Install the Helm chart. The command will wait for all pods to be in ready state and rollback if it takes too long (--rollback-on-failure since Helm v4, was --atomic in Helm v3).

helm install openebs oci://ghcr.io/openebs/dev/helm/openebs \
  --rollback-on-failure \
  -f values.yaml

poolname has to match with the name of the pool that was created in Configure ZFS.

apiVersion: storage.k8s.io/v1
kind: StorageClass
metadata:
  name: host-zfs
provisioner: zfs.csi.openebs.io
allowVolumeExpansion: true
parameters:
  poolname: "zfspv-pool"
  recordsize: "128k"
  compression: "lz4"
  dedup: "off"
  fstype: "zfs"
  shared: "yes"

All these values can be left as is, but keep in mind that they may not be ideal depending on what’s running in the cluster. For example, recordsize: "128k" is appropriate for large sequential workloads but poor for databases. shared: "yes" allows same volume to be used by more than one pod, and can therefore be used to share configuration across pods.

On startup or reboot the Node registrar will check for the ZFS pool and import it for use in Kubernetes.

Usage

The name of previously created StorageClass has to be used as storageClassName for any PersistentVolumeClaims that use it.

apiVersion: v1
kind: PersistentVolumeClaim
metadata:
  name: config
spec:
  accessModes:
  - ReadWriteOnce
  resources:
    requests:
      storage: 10Gi
  storageClassName: host-zfs

You can check that the setup works as expected by creating the example PVC, then checking the status of the resource and making sure it’s Bound.

kubectl get pvc config

The data on the volume owned by this persistent volume claim will now be stored in the previously created ZFS pool on the host.

You can then create a VolumeSnapshotClass since the previously installed Helm chart already has everything required to use volume snapshots.

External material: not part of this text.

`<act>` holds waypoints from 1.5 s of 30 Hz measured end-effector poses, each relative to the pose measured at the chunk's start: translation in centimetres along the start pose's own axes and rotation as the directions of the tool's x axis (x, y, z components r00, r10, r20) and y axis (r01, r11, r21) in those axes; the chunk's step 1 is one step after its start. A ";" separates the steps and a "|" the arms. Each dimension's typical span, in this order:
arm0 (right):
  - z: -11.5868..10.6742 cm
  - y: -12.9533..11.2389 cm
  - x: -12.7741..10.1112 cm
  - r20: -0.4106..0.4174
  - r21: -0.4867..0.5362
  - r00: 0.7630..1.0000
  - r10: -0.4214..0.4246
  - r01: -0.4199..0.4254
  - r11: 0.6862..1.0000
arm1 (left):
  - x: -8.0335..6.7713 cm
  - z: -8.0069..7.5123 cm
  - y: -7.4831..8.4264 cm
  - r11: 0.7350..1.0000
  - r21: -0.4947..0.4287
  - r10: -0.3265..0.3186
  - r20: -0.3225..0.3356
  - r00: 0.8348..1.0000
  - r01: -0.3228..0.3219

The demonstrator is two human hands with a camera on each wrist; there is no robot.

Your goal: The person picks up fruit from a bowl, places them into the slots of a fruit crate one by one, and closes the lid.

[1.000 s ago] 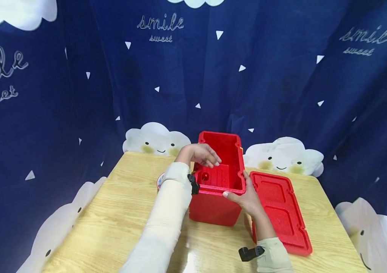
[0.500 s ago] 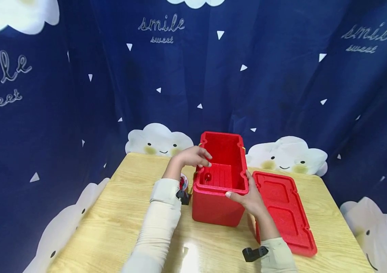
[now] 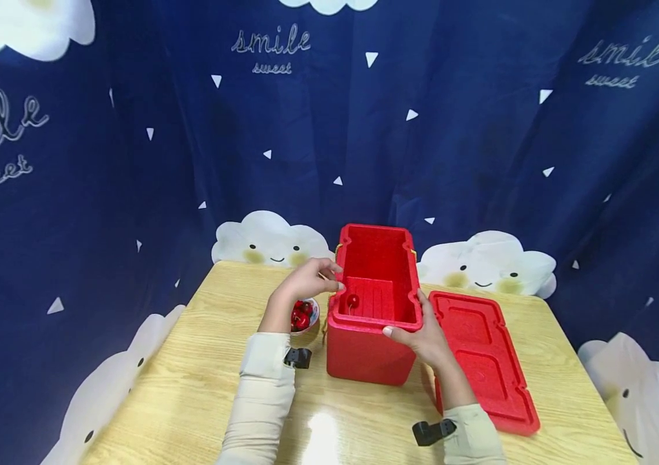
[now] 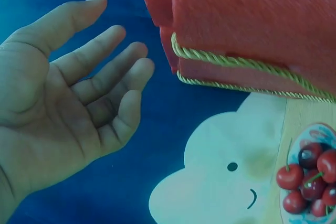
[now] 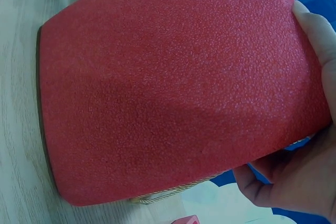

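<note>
Here, in the head view, the open red foam box (image 3: 373, 310) stands at the middle of the table (image 3: 190, 381), its long axis running from 6 toward 12 o'clock, away from the person. The left hand (image 3: 308, 280) hovers at the box's 9 o'clock rim, fingers loosely extended and holding nothing, fingertips just at or beside the rim; contact cannot be told. At roughly 7 o'clock of that hand, just beside the box's left wall, sits a small bowl of cherries (image 3: 303, 316). One cherry (image 3: 353, 300) already lies on the box floor. The right hand (image 3: 422, 339) grips the near right corner of the box, thumb along the top rim and fingers down the outer wall. The red lid (image 3: 483, 358) lies flat on the table at the box's 3 o'clock, touching or nearly touching it. The left hand is clearly the nearer one to the bowl.

From the left wrist, the left hand (image 4: 68, 93) shows an empty palm with relaxed, spread fingers; the box's outer wall with its yellow cord (image 4: 236, 64) lies at 2 o'clock, the bowl of cherries (image 4: 310, 179) at 4 o'clock, apart from the fingers.

From the right wrist, the box wall (image 5: 173, 87) fills the frame, and the right hand (image 5: 310, 145) wraps its corner at 4 o'clock.
</note>
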State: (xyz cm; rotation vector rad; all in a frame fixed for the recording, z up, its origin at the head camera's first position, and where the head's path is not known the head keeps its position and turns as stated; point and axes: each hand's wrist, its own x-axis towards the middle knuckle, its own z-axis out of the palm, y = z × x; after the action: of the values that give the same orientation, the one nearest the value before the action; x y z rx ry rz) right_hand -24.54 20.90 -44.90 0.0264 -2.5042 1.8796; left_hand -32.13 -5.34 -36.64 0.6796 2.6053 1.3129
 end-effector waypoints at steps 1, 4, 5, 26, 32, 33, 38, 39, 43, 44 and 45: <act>0.0 0.0 0.0 0.000 -0.002 1.000 -0.005 0.005 1.000 | -0.3 0.0 -0.2 1.000 0.003 0.009 -0.025 1.000 -0.009; 0.0 0.2 -0.1 0.001 -0.014 1.000 -0.003 0.003 1.000 | -1.0 0.0 -0.7 0.999 0.026 0.024 -0.092 0.995 -0.022; 0.0 0.3 -0.2 0.001 -0.016 1.000 0.003 -0.003 1.000 | -1.3 0.1 -0.9 0.999 0.033 0.026 -0.107 0.994 -0.022; 0.5 -0.7 -0.7 0.026 0.045 0.999 0.019 -0.020 0.999 | -5.0 2.1 -5.8 0.998 -0.050 -0.045 -0.359 0.932 0.029; 0.4 0.2 -0.1 0.005 0.008 1.000 -0.008 0.008 1.000 | -5.6 2.8 -7.2 0.995 -0.098 -0.071 -0.389 0.918 0.035; 0.4 0.1 -0.1 0.005 0.007 1.000 -0.011 0.010 1.000 | -5.7 3.0 -7.4 0.993 -0.109 -0.077 -0.395 0.915 0.037; 0.2 0.0 0.0 -0.001 0.004 1.000 -0.002 0.002 1.000 | -6.0 4.2 -9.2 0.987 -0.156 -0.098 -0.432 0.897 0.032; 0.1 0.0 0.0 0.001 0.001 1.000 -0.003 0.003 1.000 | -6.1 4.5 -9.6 0.986 -0.163 -0.097 -0.438 0.894 0.027; 0.0 0.1 0.0 -0.006 -0.005 1.000 0.015 -0.015 1.000 | -6.0 5.6 -11.3 0.981 -0.192 -0.109 -0.462 0.880 0.021; 0.0 0.1 0.0 -0.006 -0.007 1.000 0.019 -0.019 1.000 | -6.0 5.9 -11.6 0.979 -0.203 -0.116 -0.467 0.877 0.022; -0.1 0.1 0.0 -0.006 -0.006 1.000 0.021 -0.021 1.000 | -5.9 6.1 -11.9 0.977 -0.212 -0.124 -0.474 0.872 0.024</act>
State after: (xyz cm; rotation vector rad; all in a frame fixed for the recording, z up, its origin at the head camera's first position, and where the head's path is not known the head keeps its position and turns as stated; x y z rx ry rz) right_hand -24.51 21.00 -45.00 -0.0057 -2.5160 1.8769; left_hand -28.81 -9.74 -50.14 0.2277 2.7617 1.8951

apiVersion: snapshot.storage.k8s.io/v1
kind: VolumeSnapshotClass
metadata:
  name: host-zfs-snapshot
driver: zfs.csi.openebs.io
deletionPolicy: Delete

With this VolumeSnapshotClass the persistent volumes now support volume snapshots and can be used for backups, for example by using VolSync and Kopia.

Summary

We’ve configured a new Talos Linux Cluster to use ZFS:

Configured Talos to provide enough space for a ZFS Pool
Created ZFS Pool on the Host
Used ZFS Pool with the OpenEBS Helm chart to back volumes

Tip

All resources can be found in chrismuellner/home-ops which manages my personal Kubernetes cluster!

Bonus

Maintenance

It’s recommended to regularly scrub all data in a ZFS pool to verify its correctness. This can be achieved by using scrub.

zpool scrub zfspv-pool

The easiest way to run this is via a privileged CronJob! This should be run regularly with output of zpool status checked and interpreted as well, but that’s beyond the scope of this post.

Tip

There’s an example of what this job could look like in Flux resources.